* Exercise aim *
When you reach the line in the listing below that contains "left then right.", begin returning lines exactly as written, and stop after the line that contains "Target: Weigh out". Return no other lines.
─── Supplied material
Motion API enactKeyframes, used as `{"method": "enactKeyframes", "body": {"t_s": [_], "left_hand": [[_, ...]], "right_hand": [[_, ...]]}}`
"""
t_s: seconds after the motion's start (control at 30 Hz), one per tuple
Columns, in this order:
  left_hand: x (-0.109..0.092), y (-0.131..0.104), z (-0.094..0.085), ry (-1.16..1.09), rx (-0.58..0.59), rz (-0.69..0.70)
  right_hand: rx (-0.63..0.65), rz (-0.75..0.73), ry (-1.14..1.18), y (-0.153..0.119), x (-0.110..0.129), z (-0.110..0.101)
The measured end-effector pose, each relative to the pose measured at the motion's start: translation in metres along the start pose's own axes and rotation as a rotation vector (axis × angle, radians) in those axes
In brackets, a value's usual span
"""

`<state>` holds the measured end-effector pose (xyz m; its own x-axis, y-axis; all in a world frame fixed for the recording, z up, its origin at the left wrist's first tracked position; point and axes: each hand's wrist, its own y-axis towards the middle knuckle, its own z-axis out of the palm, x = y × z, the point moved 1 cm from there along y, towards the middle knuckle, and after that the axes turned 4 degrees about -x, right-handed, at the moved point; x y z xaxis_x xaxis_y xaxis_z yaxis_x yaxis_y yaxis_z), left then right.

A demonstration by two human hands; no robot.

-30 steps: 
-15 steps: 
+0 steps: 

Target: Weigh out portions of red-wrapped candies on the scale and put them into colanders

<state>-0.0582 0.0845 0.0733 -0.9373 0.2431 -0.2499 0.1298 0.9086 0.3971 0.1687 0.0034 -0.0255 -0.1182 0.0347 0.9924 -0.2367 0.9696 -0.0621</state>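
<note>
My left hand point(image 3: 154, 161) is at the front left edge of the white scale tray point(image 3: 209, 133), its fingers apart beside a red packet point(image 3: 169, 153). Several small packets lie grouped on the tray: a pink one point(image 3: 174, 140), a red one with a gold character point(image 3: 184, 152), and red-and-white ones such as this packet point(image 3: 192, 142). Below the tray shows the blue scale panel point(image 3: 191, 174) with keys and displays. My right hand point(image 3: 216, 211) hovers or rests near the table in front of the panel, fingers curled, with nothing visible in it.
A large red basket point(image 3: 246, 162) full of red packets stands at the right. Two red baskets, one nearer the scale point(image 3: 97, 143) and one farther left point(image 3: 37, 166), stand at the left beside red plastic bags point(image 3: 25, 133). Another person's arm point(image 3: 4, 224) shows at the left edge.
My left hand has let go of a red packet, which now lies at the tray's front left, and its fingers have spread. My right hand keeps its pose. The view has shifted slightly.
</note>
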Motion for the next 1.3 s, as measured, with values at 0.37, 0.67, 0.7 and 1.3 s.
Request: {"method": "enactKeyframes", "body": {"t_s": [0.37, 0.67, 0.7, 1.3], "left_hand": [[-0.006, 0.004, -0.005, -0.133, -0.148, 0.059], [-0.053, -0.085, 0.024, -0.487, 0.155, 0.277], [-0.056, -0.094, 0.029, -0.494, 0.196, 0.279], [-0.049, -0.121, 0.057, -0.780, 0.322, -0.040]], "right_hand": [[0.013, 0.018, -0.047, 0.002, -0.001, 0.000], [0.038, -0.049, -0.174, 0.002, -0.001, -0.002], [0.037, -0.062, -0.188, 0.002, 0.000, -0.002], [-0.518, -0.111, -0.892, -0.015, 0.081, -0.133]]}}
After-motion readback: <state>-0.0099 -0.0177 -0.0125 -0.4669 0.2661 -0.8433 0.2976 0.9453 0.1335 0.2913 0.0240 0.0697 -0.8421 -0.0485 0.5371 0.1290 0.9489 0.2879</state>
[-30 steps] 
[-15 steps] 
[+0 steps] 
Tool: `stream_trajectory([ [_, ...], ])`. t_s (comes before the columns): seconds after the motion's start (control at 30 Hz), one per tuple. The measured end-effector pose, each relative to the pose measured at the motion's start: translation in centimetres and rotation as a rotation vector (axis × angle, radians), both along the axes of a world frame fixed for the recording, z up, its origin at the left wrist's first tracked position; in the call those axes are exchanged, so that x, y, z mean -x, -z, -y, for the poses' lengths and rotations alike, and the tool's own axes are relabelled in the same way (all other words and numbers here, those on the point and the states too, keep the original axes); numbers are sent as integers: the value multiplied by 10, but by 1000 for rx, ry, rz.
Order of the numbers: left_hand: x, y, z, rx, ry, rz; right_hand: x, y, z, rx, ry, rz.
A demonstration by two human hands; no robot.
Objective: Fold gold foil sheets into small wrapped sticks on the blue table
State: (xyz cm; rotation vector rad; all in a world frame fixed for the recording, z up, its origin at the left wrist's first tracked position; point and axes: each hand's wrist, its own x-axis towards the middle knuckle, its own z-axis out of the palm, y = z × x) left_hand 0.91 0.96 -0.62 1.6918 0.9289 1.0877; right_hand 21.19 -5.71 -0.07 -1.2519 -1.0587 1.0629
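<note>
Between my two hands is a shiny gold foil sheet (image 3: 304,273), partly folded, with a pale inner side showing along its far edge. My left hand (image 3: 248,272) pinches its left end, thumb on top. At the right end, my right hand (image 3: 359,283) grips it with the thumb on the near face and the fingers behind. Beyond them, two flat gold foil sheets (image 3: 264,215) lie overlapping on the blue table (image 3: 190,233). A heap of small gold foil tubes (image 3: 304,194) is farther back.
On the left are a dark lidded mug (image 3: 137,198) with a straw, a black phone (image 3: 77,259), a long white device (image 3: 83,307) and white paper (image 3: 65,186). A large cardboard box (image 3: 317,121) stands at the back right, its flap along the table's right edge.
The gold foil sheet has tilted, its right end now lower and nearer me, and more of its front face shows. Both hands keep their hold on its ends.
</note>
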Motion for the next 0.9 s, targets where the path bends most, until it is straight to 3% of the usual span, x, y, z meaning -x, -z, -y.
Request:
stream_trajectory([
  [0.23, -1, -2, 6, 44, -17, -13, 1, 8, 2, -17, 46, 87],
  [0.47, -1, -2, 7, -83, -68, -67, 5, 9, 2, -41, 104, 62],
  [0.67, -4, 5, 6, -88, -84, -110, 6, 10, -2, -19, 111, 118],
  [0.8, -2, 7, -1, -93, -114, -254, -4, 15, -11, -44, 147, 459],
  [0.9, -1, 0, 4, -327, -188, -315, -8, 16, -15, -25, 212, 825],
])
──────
* Response area *
`<state>` holds the measured end-effector pose (xyz m; its own x-axis, y-axis; all in a world frame fixed for the recording, z up, its origin at the left wrist's first tracked position; point and axes: each hand's wrist, its own y-axis towards the middle knuckle, its own z-axis out of the palm, x = y × z, the point moved 1 cm from there along y, towards the middle knuckle, and after that the axes turned 4 degrees about -x, right-handed, at the moved point; x y z xaxis_x xaxis_y xaxis_z yaxis_x yaxis_y yaxis_z), left then right.

A demonstration by two human hands; no robot.

-30 steps: 
-15 steps: 
+0 steps: 

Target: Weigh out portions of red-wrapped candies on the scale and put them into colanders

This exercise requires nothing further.